> _What is expected_: The required result is the exact run of lines beginning at the one containing "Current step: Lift" and ending at the last line of the entries.

Records from a data collection
----

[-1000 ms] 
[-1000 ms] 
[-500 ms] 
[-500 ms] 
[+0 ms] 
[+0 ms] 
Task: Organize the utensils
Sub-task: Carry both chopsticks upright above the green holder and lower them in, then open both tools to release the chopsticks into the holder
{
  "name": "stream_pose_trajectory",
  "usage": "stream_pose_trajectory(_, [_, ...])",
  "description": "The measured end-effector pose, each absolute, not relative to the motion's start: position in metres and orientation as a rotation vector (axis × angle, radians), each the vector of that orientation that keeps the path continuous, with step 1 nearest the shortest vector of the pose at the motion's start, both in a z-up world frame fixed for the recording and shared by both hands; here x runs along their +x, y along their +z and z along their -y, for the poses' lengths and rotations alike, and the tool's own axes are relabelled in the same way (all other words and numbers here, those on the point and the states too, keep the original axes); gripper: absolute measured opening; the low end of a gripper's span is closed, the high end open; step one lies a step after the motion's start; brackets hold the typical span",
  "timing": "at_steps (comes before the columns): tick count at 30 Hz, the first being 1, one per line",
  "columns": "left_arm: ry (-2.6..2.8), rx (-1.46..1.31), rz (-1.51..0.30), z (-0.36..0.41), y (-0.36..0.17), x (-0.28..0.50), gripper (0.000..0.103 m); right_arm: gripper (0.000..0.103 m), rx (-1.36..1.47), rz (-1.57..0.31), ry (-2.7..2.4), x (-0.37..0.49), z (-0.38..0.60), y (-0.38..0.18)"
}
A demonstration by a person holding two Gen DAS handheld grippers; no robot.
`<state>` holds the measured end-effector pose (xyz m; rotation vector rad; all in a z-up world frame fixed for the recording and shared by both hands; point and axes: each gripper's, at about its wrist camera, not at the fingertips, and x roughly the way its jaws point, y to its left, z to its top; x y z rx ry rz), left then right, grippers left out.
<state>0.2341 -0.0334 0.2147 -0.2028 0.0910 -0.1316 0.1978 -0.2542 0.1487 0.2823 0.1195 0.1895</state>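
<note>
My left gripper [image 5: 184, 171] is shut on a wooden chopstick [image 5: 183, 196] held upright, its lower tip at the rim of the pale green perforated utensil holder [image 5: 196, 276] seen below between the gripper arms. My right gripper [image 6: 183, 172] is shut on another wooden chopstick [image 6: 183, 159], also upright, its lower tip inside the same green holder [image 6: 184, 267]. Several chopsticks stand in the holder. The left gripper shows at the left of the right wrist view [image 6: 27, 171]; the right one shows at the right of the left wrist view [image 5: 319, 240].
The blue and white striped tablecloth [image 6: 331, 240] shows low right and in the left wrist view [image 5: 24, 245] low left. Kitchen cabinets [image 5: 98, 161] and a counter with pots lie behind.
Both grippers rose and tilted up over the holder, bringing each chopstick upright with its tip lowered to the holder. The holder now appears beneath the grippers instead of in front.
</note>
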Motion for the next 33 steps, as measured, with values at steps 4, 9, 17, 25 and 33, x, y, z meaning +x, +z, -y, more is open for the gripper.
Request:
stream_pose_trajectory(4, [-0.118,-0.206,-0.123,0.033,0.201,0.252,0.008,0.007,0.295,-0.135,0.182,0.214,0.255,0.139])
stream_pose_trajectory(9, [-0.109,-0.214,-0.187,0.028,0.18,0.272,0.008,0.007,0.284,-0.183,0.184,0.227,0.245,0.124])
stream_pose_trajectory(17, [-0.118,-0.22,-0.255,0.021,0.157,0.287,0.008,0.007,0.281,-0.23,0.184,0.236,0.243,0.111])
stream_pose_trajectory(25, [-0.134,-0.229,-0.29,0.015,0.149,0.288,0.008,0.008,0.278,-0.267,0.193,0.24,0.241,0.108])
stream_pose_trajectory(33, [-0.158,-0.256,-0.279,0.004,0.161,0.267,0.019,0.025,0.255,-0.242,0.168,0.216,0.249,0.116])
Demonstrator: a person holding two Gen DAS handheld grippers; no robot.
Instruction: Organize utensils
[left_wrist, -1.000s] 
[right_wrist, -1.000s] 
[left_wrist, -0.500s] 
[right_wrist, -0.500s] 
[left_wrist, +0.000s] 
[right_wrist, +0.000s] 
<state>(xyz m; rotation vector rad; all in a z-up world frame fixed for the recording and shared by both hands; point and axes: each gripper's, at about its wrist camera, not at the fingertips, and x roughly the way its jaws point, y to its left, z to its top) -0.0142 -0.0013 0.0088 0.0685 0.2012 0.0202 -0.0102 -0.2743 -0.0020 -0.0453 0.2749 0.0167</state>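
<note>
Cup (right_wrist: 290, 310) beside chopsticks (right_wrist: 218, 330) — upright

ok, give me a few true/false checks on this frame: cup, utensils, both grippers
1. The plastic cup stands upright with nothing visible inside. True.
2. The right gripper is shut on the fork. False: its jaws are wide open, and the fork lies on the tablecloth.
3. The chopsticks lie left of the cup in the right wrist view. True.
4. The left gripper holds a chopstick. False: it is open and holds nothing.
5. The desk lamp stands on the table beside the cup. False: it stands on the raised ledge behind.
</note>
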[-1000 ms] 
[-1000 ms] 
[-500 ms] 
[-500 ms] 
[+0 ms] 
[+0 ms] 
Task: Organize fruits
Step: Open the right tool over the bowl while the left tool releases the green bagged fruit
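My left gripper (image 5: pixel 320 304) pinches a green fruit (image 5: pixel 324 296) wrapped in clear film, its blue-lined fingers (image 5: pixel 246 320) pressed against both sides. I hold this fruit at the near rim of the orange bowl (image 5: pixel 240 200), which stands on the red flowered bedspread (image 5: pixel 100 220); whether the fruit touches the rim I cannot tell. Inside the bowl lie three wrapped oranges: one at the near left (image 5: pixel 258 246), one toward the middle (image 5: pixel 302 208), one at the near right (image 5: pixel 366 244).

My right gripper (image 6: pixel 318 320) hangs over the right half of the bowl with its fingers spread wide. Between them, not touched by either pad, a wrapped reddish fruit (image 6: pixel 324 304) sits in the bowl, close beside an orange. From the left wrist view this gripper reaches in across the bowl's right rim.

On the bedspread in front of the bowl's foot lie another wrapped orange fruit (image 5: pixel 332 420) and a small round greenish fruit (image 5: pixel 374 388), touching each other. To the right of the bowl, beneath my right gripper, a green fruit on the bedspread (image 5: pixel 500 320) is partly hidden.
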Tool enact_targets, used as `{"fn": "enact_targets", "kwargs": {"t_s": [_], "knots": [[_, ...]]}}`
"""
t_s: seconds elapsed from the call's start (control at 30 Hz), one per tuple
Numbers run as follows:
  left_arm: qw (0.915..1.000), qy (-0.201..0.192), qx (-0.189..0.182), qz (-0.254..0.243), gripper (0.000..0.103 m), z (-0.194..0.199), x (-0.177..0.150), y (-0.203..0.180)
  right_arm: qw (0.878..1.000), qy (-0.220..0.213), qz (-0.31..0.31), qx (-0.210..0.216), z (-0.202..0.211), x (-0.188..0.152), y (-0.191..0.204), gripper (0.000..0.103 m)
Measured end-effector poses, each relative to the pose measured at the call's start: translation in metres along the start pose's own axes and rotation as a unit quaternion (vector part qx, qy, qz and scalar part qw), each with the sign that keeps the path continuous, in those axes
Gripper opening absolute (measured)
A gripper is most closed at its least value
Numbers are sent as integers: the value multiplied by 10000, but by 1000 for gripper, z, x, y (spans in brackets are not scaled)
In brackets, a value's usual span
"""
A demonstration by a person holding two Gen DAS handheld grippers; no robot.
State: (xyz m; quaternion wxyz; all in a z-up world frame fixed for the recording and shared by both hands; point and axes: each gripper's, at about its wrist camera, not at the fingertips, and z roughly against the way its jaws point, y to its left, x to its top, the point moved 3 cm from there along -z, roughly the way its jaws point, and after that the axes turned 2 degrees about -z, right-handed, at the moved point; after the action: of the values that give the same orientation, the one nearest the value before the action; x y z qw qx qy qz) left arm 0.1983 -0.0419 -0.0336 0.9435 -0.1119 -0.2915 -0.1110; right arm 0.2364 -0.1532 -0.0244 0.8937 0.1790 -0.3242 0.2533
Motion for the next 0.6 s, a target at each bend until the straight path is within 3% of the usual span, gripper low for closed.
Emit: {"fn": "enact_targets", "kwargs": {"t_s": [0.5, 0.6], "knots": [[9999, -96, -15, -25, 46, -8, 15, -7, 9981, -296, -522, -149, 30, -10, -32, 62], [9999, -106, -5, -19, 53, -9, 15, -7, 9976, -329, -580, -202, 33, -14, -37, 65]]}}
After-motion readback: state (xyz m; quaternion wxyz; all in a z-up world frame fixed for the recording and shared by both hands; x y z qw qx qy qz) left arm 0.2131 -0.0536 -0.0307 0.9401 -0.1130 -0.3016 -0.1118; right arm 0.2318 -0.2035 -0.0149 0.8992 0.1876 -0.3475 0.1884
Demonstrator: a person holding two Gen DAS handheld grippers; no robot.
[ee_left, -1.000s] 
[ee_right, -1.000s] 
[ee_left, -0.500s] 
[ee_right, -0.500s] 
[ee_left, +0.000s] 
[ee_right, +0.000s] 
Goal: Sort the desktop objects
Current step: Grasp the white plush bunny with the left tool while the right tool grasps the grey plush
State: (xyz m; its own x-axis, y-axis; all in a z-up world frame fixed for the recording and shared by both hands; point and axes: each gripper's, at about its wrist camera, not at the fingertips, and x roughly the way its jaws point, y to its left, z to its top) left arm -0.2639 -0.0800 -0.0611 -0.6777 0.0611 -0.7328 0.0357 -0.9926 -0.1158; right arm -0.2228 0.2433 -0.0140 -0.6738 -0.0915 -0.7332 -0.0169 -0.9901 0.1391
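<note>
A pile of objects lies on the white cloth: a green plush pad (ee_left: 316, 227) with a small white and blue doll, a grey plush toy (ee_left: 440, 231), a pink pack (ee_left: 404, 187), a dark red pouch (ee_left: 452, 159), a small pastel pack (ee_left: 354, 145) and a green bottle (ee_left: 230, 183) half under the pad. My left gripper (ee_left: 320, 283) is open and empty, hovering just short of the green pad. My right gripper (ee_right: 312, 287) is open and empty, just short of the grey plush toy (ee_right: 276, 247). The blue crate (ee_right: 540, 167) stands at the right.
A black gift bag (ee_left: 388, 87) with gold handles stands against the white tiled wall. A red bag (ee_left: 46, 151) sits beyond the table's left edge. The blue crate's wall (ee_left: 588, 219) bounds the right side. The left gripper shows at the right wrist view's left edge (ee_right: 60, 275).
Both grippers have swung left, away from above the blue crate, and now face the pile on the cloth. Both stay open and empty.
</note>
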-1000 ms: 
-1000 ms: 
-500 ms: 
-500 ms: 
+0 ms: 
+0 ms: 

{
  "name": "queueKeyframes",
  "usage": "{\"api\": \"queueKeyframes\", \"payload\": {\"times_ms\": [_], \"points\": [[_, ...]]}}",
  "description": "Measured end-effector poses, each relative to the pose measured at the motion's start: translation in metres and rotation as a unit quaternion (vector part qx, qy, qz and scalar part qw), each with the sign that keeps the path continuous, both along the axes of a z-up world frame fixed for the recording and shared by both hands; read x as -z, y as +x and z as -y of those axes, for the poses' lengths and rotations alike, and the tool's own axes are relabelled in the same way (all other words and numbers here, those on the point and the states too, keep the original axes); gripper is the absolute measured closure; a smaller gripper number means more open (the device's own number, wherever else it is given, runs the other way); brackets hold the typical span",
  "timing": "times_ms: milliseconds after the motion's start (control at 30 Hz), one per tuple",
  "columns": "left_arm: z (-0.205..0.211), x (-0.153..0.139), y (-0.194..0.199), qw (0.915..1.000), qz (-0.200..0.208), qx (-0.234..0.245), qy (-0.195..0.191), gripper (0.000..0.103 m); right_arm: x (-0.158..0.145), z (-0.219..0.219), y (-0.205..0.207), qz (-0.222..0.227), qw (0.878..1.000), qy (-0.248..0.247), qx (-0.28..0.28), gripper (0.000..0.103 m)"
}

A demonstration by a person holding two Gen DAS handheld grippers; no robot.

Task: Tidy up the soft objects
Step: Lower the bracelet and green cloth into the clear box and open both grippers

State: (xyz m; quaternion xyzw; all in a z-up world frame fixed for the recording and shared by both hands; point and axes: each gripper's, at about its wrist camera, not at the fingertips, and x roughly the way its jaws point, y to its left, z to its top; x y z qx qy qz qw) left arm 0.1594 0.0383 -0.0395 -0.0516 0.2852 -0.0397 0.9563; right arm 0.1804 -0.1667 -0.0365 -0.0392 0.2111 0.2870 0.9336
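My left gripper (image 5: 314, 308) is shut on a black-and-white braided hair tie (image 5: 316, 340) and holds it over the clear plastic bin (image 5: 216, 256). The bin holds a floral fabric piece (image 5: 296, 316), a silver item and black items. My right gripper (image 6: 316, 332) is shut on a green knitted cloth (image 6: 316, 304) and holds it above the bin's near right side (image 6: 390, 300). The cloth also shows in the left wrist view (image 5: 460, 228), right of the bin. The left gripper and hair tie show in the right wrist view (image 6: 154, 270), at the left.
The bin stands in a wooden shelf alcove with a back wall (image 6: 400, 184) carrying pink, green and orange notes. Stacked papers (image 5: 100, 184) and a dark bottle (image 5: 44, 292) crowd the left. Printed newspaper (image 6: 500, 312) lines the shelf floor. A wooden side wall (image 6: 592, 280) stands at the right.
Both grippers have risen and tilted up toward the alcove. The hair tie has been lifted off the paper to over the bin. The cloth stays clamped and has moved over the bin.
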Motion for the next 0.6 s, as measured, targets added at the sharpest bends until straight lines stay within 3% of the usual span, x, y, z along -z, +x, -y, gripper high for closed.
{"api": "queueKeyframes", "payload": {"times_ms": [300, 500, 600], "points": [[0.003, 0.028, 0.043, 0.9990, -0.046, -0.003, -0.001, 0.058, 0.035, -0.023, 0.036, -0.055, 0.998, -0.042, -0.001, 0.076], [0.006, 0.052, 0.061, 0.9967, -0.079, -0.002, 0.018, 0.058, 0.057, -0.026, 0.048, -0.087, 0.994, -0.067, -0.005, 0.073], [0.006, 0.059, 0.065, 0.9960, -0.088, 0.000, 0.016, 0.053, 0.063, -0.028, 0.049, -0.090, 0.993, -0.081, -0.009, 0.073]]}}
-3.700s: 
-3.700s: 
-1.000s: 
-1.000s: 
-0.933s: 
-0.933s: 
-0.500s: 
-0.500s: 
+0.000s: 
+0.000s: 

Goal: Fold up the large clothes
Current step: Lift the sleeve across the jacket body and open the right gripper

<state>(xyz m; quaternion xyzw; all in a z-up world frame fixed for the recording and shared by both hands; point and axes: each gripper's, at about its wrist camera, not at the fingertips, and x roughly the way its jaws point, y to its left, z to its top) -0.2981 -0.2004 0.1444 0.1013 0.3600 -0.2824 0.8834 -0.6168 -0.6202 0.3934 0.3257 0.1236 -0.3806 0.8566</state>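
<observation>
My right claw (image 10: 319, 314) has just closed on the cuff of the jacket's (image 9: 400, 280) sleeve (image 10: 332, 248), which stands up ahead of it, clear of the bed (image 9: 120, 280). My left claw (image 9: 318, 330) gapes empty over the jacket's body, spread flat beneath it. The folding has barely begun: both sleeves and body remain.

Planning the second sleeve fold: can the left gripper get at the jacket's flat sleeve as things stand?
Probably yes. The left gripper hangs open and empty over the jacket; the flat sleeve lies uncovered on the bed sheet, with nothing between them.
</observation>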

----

> _Reply to the exercise_:
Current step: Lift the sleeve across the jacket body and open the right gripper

<state>(xyz m; quaternion xyzw; all in a z-up world frame fixed for the recording and shared by both hands; point and axes: each gripper's, at about its wrist camera, not at the fingertips, and x roughly the way its jaws point, y to its left, z to its top) -0.2981 -0.2004 0.1444 0.1013 0.3600 -0.2824 0.8834 -0.6168 -0.6202 0.3934 0.3257 0.1236 -0.3806 0.8566</state>
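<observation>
My right claw (image 10: 319, 314) has just closed on the cuff of the jacket's (image 9: 400, 280) sleeve (image 10: 332, 248), which stands up ahead of it, clear of the bed (image 9: 120, 280). My left claw (image 9: 318, 330) gapes empty over the jacket's body, spread flat beneath it. The folding has barely begun: both sleeves and body remain.

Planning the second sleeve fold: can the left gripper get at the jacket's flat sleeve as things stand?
Probably yes. The left gripper hangs open and empty over the jacket; the flat sleeve lies uncovered on the bed sheet, with nothing between them.
</observation>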

The exercise is fully answered.